Organizational Therapy

A mess of badges

That sounds like some sort of management bullsh!# buzzword, doesn’t it?  But it’s not.

I didn’t job hunt today.  I didn’t go seek a mobile office.  I will admit that today, I holed up in my cave a bit and did the hermit thing.  Well, the hermit-with-a-compulsion-to-file things…thing.

I mean, what else should a girl do when much of her life is in other people’s hands?  Now, now, before you chide me to take action to move my life forward instead of waiting for life to happen, allow me to assure you (and my fretting father) that I’m doing the job hunting thing too.  Applications keeping going in, networking keeps happening, research, all that good stuff.  It’s all happening.  But at some point in this job hunt, I had to realize that I am, at least partially, at the mercy of others: their timelines, their decisions.  It’s not a bad thing.  It’s just the way it is.

For those of us who like control, recognizing and being ok with this is an ongoing effort.  It’s not that we don’t get it; it’s that every day we have to remind ourselves of it, again.  Sometimes several times a day.

It’s such a cliché, but today I retreated to the things I CAN control; the plethora of STUFF that has needed to be sorted, saved, tossed or filed since I left my job.

8 years at one company is a respectable showing in these job-hopping days, especially for one of my generation, who’s been told her entire life that she will have 7 jobs before “settling down.”  So it’s not surprising that I had a bit of stuff to deal with.  It came from my work office to my car, and then to the dining room, and then finally to my home office, where it languished, unseen by all but me, for weeks.  But today, I was determined to paw my way through it.

Amid the magnets and bosses day cards that I kept, and the 20th copy of that brochure that I didn’t, there were some fun memories and some incredibly kind and inspiring words from colleagues in handwritten notes.  I’ve added about a dozen books to my overflowing bookshelves, and kept a small bag of buttons and other swag (of COURSE I’m keeping the Avenue Q condom) that will come with me to my next office.

But the one thing that stumped me was this pile of madness:

A mess of badges

See, every time I went to a conference for work, I would keep the name badge and hang it from the doorknob in my office.  I guess they reminded me to keep thinking, keep learning, keep trying new things.  And they also reminded me how lucky I was to work where I did; if you work at a non-profit, conference attendance is one of those “other” compensations, one of the things you rely on to make up for the fact that your salary is probably lower than it would be if you were working in the corporate world.

But once you don’t work for that non-profit any more…what do you with the badges?
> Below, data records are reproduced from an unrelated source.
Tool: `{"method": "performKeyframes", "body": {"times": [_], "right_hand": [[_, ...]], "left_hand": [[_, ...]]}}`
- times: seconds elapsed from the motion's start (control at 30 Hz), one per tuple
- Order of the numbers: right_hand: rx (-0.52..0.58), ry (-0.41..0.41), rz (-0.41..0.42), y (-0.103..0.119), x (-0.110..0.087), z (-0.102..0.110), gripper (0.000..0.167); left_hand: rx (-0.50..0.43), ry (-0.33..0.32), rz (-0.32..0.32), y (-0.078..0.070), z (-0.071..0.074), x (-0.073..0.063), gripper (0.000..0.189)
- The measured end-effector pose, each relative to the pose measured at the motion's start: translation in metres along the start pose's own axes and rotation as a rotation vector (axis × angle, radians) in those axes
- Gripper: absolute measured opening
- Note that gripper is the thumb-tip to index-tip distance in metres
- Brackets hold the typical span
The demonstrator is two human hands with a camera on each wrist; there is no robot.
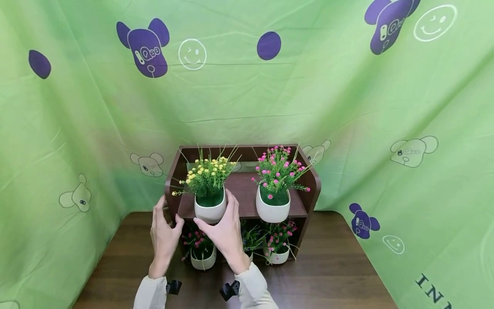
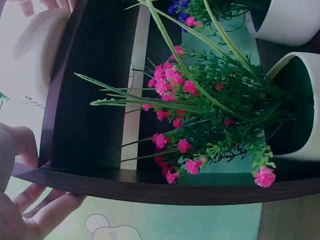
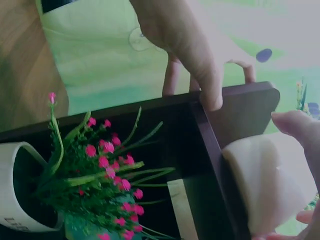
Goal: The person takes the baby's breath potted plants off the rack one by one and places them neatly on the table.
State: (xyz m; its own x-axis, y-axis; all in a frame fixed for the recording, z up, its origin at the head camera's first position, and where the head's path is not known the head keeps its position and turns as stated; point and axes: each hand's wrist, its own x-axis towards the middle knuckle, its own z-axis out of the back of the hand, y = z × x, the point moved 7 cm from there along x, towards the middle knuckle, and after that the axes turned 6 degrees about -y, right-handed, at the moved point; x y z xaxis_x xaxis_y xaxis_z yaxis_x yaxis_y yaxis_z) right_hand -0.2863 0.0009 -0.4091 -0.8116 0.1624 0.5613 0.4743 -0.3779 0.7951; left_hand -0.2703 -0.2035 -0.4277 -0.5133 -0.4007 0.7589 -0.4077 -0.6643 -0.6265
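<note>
A small dark-brown two-tier shelf [image 1: 243, 191] stands on the table. My left hand [image 1: 164, 238] grips its left side panel, thumb on the near edge and fingers on the outer face, as the right wrist view [image 3: 187, 50] shows. On the upper board sits a white pot [image 1: 210, 211] with yellow flowers [image 1: 210, 169]; my right hand [image 1: 225, 234] holds it between thumb and fingers. Another white pot [image 1: 273, 210] with pink flowers [image 1: 279, 165] is at the upper right, apart from both hands.
The lower tier holds white pots with pink flowers at left [image 1: 203, 259] and right [image 1: 278, 256], and a plant with blue flowers [image 1: 251, 238] between them, partly hidden by my right hand. Brown tabletop [image 1: 332, 266] extends around the shelf. A green printed cloth [image 1: 231, 98] hangs behind.
</note>
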Motion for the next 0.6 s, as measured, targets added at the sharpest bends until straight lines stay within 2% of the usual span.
{"method": "performKeyframes", "body": {"times": [0.33,0.6], "right_hand": [[-0.009,-0.098,-0.02,0.0011,0.0009,-0.0038,0.101],[0.016,-0.134,0.012,0.0022,-0.0003,-0.0018,0.092]], "left_hand": [[-0.009,-0.012,0.023,0.0019,-0.0017,-0.0036,0.071],[-0.038,-0.013,0.042,0.0001,-0.0008,-0.0055,0.07]]}}
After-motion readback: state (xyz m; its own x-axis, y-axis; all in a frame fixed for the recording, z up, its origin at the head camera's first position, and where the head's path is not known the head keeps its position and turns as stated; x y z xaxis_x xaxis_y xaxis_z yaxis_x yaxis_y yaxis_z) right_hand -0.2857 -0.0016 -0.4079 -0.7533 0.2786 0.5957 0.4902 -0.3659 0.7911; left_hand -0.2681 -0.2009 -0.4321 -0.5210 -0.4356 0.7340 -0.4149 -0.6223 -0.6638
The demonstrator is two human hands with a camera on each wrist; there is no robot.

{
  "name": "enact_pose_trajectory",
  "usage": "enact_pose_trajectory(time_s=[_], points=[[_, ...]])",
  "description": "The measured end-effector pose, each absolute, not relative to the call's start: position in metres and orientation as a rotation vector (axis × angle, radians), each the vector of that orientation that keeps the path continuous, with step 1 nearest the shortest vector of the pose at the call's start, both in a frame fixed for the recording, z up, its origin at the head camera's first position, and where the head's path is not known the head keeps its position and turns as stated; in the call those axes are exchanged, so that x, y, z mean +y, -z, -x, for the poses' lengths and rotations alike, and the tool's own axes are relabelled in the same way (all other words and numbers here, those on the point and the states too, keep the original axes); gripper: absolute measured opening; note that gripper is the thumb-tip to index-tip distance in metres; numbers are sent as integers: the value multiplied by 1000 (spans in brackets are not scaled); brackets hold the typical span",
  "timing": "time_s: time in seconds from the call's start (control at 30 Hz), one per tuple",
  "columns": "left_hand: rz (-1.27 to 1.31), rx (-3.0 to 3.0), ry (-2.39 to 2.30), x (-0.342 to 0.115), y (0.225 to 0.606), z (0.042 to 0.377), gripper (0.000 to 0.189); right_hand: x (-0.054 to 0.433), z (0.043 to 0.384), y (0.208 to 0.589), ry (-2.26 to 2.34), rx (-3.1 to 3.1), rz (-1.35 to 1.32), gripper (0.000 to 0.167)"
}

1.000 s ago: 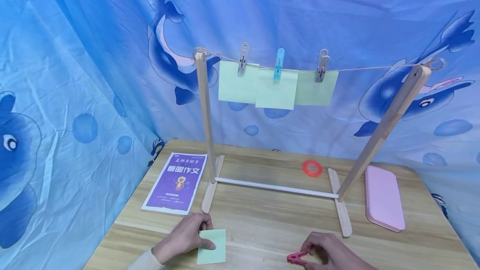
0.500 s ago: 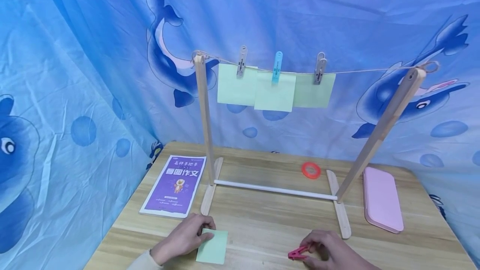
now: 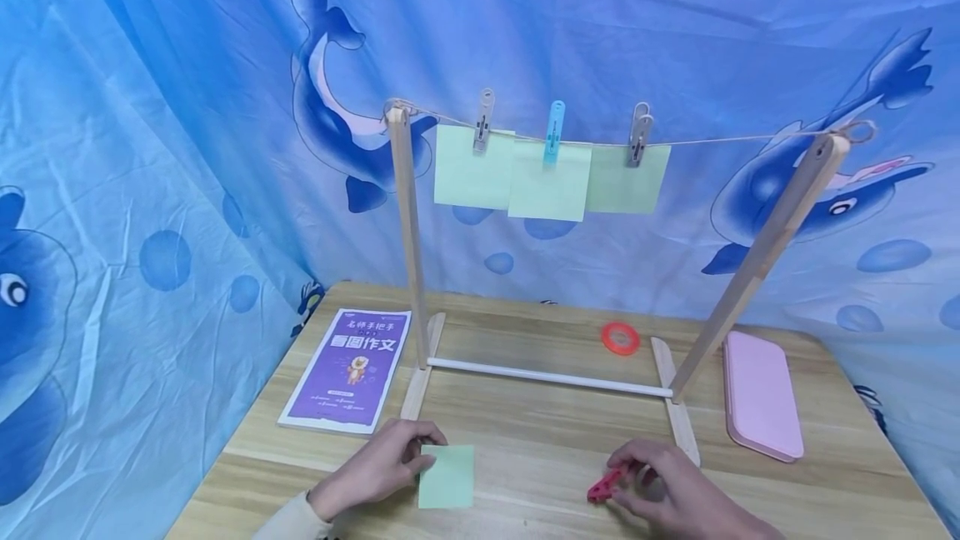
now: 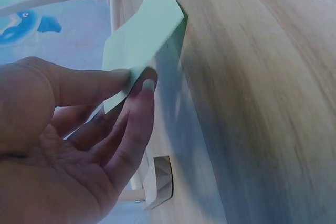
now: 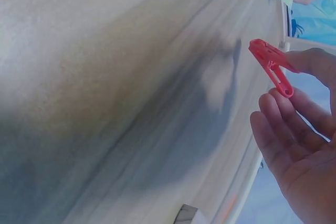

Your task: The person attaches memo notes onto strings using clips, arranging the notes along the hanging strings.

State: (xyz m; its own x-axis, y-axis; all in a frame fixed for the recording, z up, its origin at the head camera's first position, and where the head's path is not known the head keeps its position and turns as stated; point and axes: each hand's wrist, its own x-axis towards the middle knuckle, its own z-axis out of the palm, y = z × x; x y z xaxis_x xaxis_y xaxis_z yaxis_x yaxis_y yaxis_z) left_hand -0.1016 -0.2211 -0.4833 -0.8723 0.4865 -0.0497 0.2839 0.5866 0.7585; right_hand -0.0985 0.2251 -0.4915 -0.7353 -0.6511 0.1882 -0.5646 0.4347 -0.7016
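My left hand (image 3: 386, 463) pinches the left edge of a square green sticky note (image 3: 447, 477) between thumb and fingers. The left wrist view shows this note (image 4: 144, 32) lifted off the table and slightly bent. A red clothespin (image 3: 606, 486) is in my right hand (image 3: 667, 482), held over the table at the front right. Its two legs (image 5: 271, 66) lie between thumb and fingers in the right wrist view. Three more green notes (image 3: 474, 177) hang side by side from a string (image 3: 720, 140), under a grey clothespin (image 3: 483, 122), a blue clothespin (image 3: 554, 132) and another grey clothespin (image 3: 640, 136).
Wooden posts (image 3: 408, 240) joined by a white rod (image 3: 551, 377) carry the string. A purple book (image 3: 348, 369) lies left of the stand, a pink case (image 3: 763, 397) right of it. A red tape ring (image 3: 620, 327) sits behind the rod. Blue dolphin-print cloth (image 3: 225, 107) hangs behind the table.
My left hand has moved right and slightly up with the green note. My right hand has raised the red clothespin a little and turned it; the hanging notes are unchanged.
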Motion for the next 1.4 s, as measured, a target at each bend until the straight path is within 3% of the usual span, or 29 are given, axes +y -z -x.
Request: enact_pose_trajectory(time_s=[0.37,0.93,1.4], points=[[-531,2541,-1386,-205,480,106,19,224,105,475,1246,2613,1145,16],[-496,2543,-1632,-180,475,118,23,231,118,431,1278,2782,1198,35],[-437,2520,-1760,-169,473,128,20,236,127,387,1172,2921,1206,37]])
In my case, I went through a series of ideas:

1.  Keep the lanyards.  Surely you’ll need them someday.

2.  Seriously, who needs all those lanyards?  Keep the badges.  Surely you’ll scrapbook them someday.

3.  Sure, you who has never scrapbooked anything.  And half of them don’t have dates or locations on them, so what’s the point of that?  Throw them all out.

4.  All of them?  What about the ones that were from conferences that were really, really fun?

And that’s where I landed.  I kept a few and shoved them into my keepsake drawer (you know, the one full of stuff I really should scrapbook someday) because I will enjoy looking at them and remembering what I learned and the fun I had.

And I’m happy to report that though I enjoyed the trip down memory lane, it was a short one.  I’m not dwelling.  I’m not obsessing over what was.  I consider it a healthy thing, when going through a life change like this, to gather the things that have meaning, integrate them into your life and/or file them away to look at later, throw out the crap, and then move on.

So tomorrow will bring more job hunting, more research, more work.  Onward I go, in a much cleaner office.  🙂

One thought on “Organizational Therapy

  1. I brought my badges to my new office 🙂 They are a badge of honor, a badge to show that your past employer had faith in you to represent them on your own, they are snapshots of professional history, a visual resume, reminders of where you were and where you’re going… yup, these guys came with me. Every. Single. One.